Decisão do ministro Marco Aurélio se antecipa à discussão no STF sobre pena após condenação por tribunal colegiado e pode beneficiar Lula

Marco Aurélio entendeu que antecipar o cumprimento da pena seria suspender a presunção da inocência do réu
Rosinei Coutinho/SCO/STF – 7.12.16

Marco Aurélio entendeu que antecipar o cumprimento da pena seria suspender a presunção da inocência do réu

O ministro do Supremo Tribunal Federal ( STF ) Marco Aurélio Mello determinou, na quinta-feira (8), a suspensão da prisão da ex-delegada Simona Ricci Anzuíno, condenada em segunda instância pelos crimes de recebimento de vantagem indevida e falsidade ideológica. A informação é do site especializado em direito Conjur .

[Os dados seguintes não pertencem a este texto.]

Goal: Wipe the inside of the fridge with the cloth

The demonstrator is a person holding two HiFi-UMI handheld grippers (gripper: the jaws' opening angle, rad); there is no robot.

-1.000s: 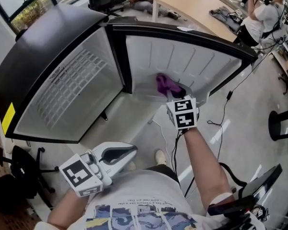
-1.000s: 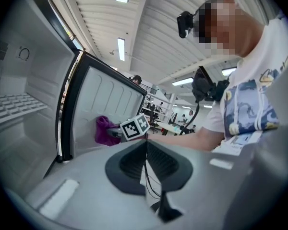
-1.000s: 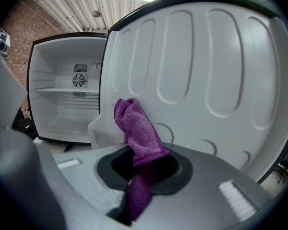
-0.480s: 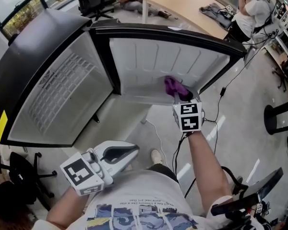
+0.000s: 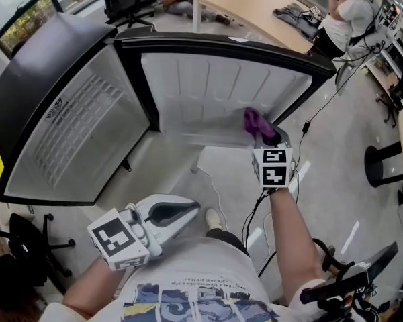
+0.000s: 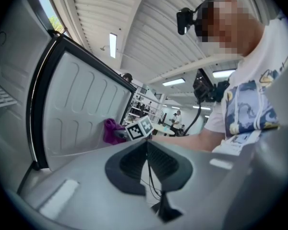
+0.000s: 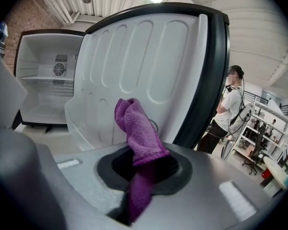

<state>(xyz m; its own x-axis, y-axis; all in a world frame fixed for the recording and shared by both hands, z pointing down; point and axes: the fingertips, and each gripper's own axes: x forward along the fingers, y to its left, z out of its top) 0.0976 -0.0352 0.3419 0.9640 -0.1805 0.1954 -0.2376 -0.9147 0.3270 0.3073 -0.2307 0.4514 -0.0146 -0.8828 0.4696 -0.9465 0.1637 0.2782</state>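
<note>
Small black fridge (image 5: 87, 133) stands open, white inside, wire shelf visible in the cabinet. Its door (image 5: 208, 89) is swung wide, with the ribbed white liner facing the person. Pale wooden bench (image 5: 255, 5) lies beyond the fridge top, dark gear on it. Right claw (image 5: 265, 138) reaches out to the lower right part of the door liner, jaws clamped on the purple cloth (image 5: 255, 121). One end of the cloth stands up out of the jaws and the other hangs below them. The cloth sits at the liner's surface – against it or just off it, cannot tell which. Left claw (image 6: 147, 152) is held low by the person's waist, well apart from the fridge – jaws pressed together, nothing between them.
</note>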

A defesa de Simona, no entanto, conseguiu no STF o direito de a ré permanecer em liberdade até que seu pedido de liberdade seja julgado pelas cortes superiores.

A decisão de Mello pode beneficiar o ex-presidente Luiz Inácio Lula da Silva (PT), que ingressou no Supremo com pedido semelhante ao da ex-delegada.

Desde fevereiro comenta-se a Corte se reunirá para tomar uma decisão sobre o caso; o julgamento, contudo, ainda não foi marcado pela presidente do STF, a ministra Cármen Lúcia.

Defesa de Lula pede definição

O advogado e ex-ministro do STF Sepúlveda Pertence, que integra a defesa do ex-presidente Lula , classificou como “altamente positivo” o encaminhamento do pedido de liberdade preventiva do líder petista para o plenário do Supremo.

“É o que queríamos. Teremos ampla discussão do tema”, disse Sepúlveda .

Ainda não foi definido o dia em que ocorrerá a votação. A estratégia da defesa do ex-presidente é garantir sua liberdade após a definição dos recursos em 2ª instância – a expectativa dos advogados é que o tribunal de Porto Alegre não aceite os pedidos da defesa.

De acordo com o entendimento mais recente do STF, condenados em 2ª instância, após esgotados os recursos, devem já cumprir a pena. Assim, Lula pode vir a ser preso nas próximas semanas. Para evitar que isso aconteça, a defesa ingressou com o habeas corpus preventivo no STF.